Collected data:

>>>>

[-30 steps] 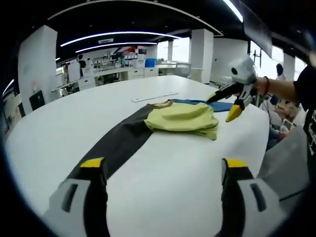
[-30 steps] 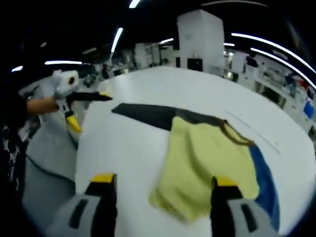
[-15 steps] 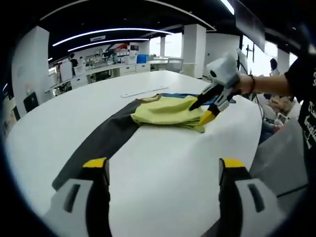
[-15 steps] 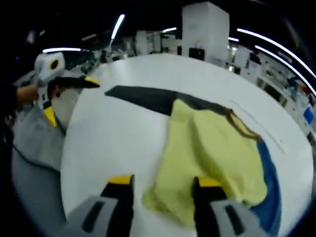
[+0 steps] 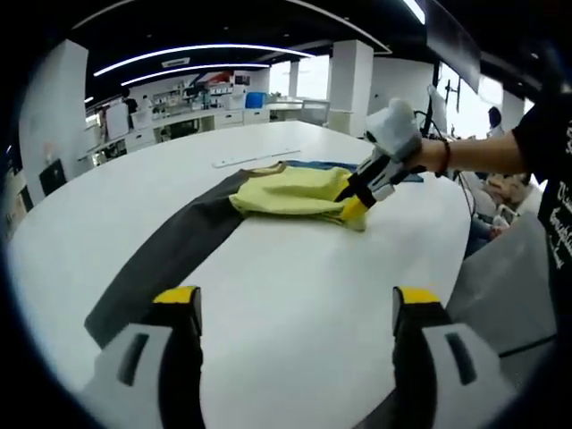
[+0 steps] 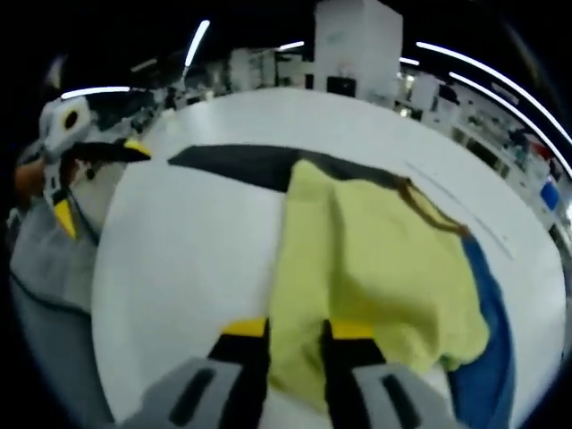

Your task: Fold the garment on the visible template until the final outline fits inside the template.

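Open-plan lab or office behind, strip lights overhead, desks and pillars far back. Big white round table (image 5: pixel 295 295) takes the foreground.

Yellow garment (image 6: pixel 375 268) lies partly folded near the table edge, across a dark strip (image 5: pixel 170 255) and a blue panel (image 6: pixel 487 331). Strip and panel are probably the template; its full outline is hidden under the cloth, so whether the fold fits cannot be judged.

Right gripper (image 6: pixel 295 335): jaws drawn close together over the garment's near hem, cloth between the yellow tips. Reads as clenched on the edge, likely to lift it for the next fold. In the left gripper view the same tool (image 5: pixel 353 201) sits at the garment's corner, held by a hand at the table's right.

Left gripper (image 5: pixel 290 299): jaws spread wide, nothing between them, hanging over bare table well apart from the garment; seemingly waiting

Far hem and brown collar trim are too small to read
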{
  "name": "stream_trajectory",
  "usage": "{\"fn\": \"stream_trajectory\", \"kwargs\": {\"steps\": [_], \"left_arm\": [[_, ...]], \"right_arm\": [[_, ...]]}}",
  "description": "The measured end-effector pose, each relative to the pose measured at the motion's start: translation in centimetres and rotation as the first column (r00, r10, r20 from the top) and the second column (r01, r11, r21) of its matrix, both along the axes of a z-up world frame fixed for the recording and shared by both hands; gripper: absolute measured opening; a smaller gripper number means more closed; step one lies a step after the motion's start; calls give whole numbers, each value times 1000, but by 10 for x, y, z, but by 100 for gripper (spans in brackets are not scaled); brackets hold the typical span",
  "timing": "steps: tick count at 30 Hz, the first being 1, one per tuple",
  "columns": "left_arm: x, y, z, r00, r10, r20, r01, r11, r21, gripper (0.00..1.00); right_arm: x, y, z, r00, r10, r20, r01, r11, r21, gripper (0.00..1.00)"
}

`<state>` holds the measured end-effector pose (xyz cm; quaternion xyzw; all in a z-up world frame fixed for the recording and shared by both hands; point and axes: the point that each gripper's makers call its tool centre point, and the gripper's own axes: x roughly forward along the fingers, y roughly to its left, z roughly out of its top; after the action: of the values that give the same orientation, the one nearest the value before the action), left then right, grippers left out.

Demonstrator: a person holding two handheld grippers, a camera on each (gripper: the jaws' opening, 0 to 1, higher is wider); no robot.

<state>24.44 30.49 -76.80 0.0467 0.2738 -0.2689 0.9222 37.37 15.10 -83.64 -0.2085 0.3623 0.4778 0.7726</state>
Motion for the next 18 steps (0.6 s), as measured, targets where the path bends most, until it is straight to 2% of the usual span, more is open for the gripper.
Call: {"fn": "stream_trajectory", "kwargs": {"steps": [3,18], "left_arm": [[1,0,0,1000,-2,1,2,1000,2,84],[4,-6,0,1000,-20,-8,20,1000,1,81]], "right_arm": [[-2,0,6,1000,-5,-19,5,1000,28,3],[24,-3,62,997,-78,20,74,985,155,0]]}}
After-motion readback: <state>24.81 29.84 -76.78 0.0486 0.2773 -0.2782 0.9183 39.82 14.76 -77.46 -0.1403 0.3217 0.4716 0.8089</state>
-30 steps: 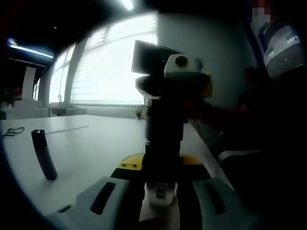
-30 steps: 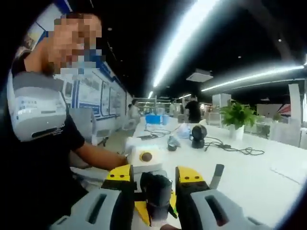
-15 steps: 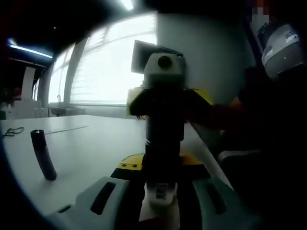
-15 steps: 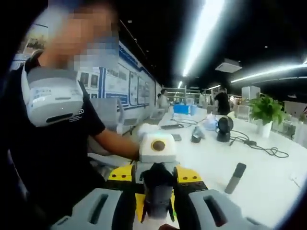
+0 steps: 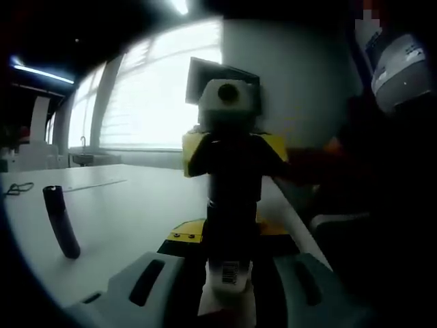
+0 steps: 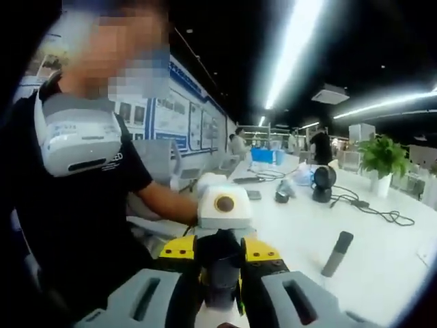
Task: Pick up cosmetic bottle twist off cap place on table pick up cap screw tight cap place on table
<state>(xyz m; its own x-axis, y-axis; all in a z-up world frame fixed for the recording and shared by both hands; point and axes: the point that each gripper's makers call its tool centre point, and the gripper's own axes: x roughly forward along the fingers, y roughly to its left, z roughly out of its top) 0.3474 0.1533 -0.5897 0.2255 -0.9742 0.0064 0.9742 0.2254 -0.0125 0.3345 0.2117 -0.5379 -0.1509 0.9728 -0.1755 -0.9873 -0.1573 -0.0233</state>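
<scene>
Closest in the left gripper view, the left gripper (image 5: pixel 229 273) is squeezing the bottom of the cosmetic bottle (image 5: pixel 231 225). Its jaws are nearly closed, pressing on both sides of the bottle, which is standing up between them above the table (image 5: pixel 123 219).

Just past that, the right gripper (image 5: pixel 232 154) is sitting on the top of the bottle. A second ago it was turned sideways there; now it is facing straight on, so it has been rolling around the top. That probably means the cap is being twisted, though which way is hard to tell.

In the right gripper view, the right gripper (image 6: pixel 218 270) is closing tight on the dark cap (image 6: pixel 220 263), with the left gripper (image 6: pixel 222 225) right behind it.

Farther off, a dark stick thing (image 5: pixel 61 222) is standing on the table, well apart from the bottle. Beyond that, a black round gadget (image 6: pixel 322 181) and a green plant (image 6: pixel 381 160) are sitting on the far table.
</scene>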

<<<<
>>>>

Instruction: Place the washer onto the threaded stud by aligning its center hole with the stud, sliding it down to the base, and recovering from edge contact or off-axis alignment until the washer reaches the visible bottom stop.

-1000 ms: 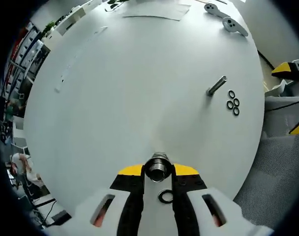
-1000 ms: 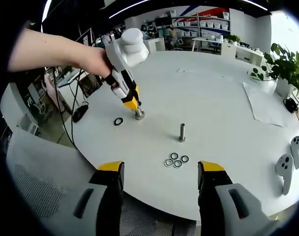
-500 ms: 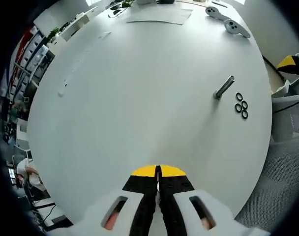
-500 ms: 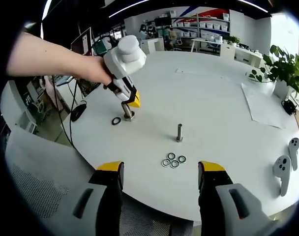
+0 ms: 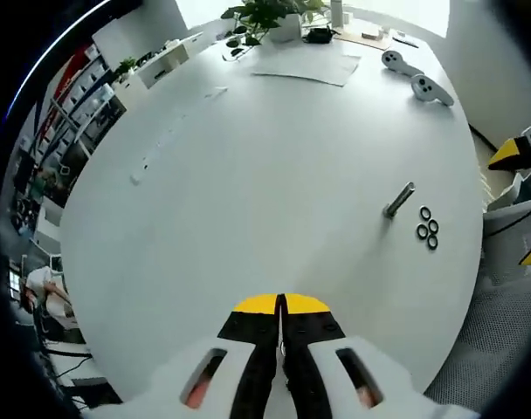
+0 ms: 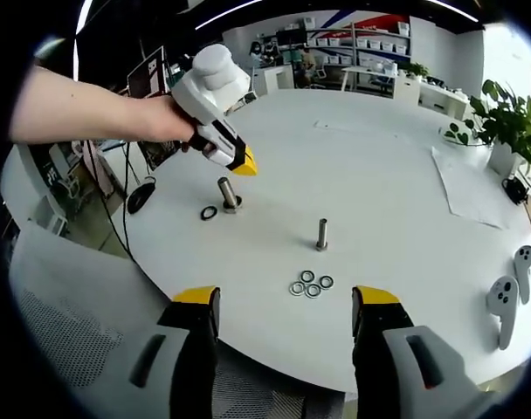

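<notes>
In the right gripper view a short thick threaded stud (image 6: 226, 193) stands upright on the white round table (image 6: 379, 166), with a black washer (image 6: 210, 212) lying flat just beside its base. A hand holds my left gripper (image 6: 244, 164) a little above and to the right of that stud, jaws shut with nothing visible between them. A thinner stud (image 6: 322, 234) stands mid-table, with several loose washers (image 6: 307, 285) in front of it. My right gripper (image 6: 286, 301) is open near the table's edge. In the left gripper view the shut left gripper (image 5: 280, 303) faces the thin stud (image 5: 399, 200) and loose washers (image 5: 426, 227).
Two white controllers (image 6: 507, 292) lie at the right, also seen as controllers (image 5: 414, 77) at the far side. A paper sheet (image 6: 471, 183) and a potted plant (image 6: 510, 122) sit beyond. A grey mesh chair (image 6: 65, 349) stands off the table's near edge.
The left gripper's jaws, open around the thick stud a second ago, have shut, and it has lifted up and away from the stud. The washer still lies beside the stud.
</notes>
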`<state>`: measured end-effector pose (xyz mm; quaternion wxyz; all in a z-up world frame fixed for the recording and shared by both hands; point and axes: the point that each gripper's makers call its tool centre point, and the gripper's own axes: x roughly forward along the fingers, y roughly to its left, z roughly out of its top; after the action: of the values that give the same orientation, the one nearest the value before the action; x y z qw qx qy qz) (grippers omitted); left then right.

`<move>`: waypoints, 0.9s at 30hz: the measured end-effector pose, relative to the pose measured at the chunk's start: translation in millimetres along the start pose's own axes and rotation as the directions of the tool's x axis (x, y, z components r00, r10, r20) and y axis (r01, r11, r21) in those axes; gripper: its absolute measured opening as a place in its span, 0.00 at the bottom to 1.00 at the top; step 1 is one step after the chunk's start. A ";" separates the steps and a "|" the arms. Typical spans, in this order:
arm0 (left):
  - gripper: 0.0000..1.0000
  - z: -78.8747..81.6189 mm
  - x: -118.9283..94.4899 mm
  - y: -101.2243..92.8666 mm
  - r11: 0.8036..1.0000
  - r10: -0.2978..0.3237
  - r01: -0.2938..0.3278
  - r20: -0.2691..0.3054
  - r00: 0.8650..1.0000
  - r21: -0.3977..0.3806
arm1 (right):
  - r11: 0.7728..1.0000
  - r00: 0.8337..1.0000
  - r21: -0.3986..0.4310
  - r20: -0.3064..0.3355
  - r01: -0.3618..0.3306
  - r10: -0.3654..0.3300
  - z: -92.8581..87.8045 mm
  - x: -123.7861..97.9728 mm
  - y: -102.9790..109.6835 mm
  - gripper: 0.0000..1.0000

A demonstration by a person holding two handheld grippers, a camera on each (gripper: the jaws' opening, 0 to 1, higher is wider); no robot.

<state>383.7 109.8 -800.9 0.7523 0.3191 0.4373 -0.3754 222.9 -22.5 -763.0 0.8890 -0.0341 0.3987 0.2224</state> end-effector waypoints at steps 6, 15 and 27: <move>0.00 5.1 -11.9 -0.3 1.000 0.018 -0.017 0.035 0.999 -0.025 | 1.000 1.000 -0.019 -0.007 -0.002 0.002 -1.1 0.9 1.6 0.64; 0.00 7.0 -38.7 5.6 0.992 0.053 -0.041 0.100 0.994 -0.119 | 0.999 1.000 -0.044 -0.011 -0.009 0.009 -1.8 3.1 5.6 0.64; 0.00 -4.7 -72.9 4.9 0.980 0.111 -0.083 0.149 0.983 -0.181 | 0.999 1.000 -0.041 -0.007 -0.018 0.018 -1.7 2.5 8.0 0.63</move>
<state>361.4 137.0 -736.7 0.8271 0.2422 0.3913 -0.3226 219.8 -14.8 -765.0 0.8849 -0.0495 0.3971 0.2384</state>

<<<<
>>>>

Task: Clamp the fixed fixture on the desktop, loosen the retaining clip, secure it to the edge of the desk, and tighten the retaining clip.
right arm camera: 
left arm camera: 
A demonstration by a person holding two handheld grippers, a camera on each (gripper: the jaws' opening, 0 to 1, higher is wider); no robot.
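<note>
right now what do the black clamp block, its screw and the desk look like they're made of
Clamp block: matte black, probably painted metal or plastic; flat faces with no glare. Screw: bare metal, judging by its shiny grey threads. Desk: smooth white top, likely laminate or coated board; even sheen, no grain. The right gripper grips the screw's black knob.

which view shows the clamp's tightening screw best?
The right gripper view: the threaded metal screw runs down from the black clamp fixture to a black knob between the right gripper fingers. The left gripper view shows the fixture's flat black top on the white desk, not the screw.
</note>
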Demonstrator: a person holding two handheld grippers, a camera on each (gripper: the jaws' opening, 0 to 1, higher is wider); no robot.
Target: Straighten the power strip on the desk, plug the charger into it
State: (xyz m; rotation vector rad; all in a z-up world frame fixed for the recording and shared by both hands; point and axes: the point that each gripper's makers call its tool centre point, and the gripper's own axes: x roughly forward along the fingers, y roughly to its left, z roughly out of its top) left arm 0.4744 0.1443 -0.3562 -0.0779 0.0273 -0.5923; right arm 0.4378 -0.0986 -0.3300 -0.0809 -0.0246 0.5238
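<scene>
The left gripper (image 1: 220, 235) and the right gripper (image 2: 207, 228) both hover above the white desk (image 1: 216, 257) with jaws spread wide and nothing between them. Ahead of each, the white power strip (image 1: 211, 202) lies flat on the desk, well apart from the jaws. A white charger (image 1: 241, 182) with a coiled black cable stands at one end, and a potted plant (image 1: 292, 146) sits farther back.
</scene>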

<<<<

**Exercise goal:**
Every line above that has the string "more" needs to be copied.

**Response area:**
  "description": "The measured end-effector pose, each relative to the pose measured at the motion's start: translation in centimetres and rotation as the first column (r00, r10, r20 from the top) and the second column (r01, r11, r21) of its matrix, both along the axes of a z-up world frame fixed for the recording and shared by both hands; gripper: absolute measured opening; a smaller gripper number means more closed; step one lies a step after the motion's start; calls give whole numbers, each value times 1000, but by 10 for x, y, z, but by 100 for gripper (spans in brackets are not scaled); brackets hold the typical span",
Motion for the next 18 steps (0.6 s), as measured, targets where the path bends most, until it is straight to 2% of the usual span, more is open for the gripper.

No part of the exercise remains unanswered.